Das Maedchen mit dem Stahlkorsett
War es wirklich denkbar, dass der Mörder seine Eltern gut gekannt hatte?
Verdammt auch, vielleicht kannte er den Mann sogar selbst.
»Da kannst du nicht sicher sein«, antwortete Emily. »Tu ja nichts Überstürztes.«
Nein, er wollte nicht impulsiv vorgehen. Vielmehr musste er vorsichtiger sein denn je. Wenn der Maschinist seine Eltern und Finleys Vater gekannt hatte, dann waren ihm alle ihre Geheimnisse ebenso bekannt wie ihre Schwächen. Es wäre schwierig, ihn zu erwischen, doch Griffin würde es schaffen.
Er würde die Sache zu Ende bringen und seinen Eltern Gerechtigkeit widerfahren lassen.

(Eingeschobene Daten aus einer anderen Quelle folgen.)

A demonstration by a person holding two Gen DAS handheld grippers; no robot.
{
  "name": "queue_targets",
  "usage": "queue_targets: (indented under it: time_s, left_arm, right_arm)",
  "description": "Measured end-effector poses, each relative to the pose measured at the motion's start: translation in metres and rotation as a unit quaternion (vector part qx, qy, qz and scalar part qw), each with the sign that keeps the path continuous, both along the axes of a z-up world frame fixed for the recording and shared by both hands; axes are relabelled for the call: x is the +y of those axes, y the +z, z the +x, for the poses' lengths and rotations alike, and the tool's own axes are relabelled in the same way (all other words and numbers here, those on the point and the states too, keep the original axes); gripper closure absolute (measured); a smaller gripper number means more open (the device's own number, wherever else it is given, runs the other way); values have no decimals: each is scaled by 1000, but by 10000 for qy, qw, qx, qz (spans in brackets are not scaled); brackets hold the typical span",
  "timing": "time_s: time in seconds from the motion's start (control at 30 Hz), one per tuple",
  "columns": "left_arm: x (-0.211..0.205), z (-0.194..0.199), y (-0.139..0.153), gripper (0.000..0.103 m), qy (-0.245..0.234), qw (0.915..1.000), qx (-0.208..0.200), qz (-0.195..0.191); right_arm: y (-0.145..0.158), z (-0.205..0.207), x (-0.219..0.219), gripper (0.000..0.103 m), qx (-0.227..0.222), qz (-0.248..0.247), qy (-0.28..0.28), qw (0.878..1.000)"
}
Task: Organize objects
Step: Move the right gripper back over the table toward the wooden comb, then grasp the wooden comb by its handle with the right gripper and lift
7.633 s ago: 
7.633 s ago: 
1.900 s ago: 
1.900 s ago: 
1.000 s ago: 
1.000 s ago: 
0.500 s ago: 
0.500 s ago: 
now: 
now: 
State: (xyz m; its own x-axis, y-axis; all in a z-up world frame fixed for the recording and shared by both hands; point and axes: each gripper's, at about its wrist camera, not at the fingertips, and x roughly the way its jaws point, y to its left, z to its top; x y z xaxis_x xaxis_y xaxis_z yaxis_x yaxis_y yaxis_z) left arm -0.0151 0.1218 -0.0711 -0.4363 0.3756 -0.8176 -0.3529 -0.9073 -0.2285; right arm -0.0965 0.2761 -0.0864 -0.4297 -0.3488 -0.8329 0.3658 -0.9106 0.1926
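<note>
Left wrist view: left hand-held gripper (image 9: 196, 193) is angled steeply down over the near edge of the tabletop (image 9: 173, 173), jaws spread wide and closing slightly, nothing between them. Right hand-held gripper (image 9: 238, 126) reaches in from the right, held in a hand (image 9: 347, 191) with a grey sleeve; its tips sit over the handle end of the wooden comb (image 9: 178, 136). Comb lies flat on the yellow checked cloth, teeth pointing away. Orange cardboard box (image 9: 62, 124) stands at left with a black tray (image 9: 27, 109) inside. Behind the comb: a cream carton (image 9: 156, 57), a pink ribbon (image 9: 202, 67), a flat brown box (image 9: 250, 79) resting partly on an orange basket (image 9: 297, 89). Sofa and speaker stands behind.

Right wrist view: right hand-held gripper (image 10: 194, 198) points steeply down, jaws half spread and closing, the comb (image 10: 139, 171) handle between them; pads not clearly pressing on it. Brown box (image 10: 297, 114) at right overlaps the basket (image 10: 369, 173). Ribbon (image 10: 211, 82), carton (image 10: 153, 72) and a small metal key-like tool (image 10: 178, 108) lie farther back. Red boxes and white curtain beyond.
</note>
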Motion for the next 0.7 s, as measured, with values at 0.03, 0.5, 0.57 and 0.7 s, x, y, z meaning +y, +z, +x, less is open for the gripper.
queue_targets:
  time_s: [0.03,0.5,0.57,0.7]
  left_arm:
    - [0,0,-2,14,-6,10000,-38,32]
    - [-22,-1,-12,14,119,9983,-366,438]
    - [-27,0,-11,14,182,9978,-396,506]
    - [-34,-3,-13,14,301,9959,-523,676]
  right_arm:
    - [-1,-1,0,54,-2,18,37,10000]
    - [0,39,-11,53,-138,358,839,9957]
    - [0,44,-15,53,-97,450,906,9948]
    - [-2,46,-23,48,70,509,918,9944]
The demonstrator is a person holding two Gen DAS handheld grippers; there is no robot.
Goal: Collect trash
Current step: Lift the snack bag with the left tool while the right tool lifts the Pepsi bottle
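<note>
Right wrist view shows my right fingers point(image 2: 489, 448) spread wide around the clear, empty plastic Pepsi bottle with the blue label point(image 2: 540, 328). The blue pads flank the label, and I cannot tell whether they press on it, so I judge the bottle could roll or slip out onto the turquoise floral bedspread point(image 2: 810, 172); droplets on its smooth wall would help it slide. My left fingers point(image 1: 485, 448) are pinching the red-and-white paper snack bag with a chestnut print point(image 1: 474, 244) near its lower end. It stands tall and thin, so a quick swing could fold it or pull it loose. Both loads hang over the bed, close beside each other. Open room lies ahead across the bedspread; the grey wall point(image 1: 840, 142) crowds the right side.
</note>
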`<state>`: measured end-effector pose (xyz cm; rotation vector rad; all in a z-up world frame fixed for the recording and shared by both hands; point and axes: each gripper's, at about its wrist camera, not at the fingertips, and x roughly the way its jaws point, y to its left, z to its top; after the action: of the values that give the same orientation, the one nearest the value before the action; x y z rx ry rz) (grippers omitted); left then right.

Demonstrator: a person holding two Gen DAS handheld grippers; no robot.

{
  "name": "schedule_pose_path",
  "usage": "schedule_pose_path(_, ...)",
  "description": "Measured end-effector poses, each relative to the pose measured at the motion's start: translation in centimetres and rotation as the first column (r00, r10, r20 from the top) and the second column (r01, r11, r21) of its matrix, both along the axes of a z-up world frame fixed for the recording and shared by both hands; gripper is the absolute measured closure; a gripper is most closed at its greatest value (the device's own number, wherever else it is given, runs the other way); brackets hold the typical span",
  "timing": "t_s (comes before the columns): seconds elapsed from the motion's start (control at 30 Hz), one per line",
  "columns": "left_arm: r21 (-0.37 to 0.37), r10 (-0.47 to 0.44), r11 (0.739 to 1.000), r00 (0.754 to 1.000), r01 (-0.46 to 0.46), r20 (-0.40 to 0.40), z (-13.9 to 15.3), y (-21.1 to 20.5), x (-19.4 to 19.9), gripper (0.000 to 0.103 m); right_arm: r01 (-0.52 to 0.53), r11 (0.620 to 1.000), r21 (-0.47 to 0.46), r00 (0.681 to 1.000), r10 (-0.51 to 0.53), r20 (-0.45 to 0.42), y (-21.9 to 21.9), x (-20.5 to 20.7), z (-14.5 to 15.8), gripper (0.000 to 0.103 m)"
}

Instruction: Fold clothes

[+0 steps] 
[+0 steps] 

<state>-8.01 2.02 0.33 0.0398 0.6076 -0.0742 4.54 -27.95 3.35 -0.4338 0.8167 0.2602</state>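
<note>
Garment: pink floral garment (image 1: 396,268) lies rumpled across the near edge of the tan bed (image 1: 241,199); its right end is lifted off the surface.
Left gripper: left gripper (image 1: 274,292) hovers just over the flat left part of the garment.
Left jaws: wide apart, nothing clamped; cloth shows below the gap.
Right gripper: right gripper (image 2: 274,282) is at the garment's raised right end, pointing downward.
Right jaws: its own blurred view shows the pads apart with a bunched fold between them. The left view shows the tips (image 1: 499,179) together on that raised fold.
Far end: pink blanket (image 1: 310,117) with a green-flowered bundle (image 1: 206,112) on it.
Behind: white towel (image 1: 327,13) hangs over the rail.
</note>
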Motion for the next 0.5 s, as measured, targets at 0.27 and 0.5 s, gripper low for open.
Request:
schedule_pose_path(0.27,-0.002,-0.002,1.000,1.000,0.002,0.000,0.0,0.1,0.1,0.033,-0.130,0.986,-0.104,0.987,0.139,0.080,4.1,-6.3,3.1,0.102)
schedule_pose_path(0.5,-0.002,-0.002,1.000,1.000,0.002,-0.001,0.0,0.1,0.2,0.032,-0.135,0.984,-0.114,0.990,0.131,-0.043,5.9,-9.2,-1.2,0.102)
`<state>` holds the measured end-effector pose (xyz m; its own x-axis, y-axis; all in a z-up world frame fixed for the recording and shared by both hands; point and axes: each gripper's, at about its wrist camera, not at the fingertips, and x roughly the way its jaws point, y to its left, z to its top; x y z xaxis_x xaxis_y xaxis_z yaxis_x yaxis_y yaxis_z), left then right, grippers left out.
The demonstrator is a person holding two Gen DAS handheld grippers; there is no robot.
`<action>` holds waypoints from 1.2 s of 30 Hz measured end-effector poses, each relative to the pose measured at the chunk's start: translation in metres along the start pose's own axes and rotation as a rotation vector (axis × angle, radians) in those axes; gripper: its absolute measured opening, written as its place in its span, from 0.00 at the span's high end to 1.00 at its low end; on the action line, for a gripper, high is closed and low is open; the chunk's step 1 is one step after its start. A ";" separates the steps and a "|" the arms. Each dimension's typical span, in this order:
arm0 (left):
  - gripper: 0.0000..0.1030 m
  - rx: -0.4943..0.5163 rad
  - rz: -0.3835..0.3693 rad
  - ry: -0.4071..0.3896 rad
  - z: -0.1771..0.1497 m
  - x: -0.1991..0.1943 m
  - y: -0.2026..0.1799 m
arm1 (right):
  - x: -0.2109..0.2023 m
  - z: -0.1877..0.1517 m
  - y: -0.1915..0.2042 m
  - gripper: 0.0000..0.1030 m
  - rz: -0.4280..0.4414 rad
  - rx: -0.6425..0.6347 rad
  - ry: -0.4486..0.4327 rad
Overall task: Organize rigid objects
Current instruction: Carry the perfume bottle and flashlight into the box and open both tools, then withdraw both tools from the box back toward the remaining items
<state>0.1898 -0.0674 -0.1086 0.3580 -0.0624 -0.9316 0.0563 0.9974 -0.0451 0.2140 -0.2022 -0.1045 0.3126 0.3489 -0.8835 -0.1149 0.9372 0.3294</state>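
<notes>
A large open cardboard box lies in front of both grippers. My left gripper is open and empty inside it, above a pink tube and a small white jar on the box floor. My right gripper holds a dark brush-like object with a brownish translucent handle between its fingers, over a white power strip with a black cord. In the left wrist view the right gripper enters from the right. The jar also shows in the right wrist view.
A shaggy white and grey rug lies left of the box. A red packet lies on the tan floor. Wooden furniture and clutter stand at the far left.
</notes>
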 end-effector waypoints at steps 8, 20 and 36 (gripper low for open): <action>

Die schwarze Strähne war weiter gewachsen und breiter geworden. Finley konnte sie nicht länger ignorieren, und inzwischen war auch völlig klar, wie sie entstanden war. Es hatte angefangen, als sie mit Griffin daran gearbeitet hatte, die Kontrolle über ihre dunkle Seite zu gewinnen, als die beiden Hälften ihrer Persönlichkeit zu einem Ganzen verschmolzen waren. Gestern Abend hatte sie wenigstens noch den Anschein von Selbstbeherrschung gewahrt, und ihr Schatten war noch deutlicher zu etwas geworden, das zu ihr gehörte.
Sie band sich die Haare zurück und fixierte sie unordentlich am Hinterkopf. Nach dem Kampf gegen Sam war sie noch ein wenig steif und wund, doch die blauen Flecken verblassten auch ohne Emilys Biesterchen.
Ob sich Sam schon erholt hatte? Griffin wusste inzwischen sicher, dass sie sich abgesetzt hatte. War er wütend oder doch eher froh, sie los zu sein? Egal. Sie hatte sich entschieden zu gehen, und jetzt musste sie damit leben.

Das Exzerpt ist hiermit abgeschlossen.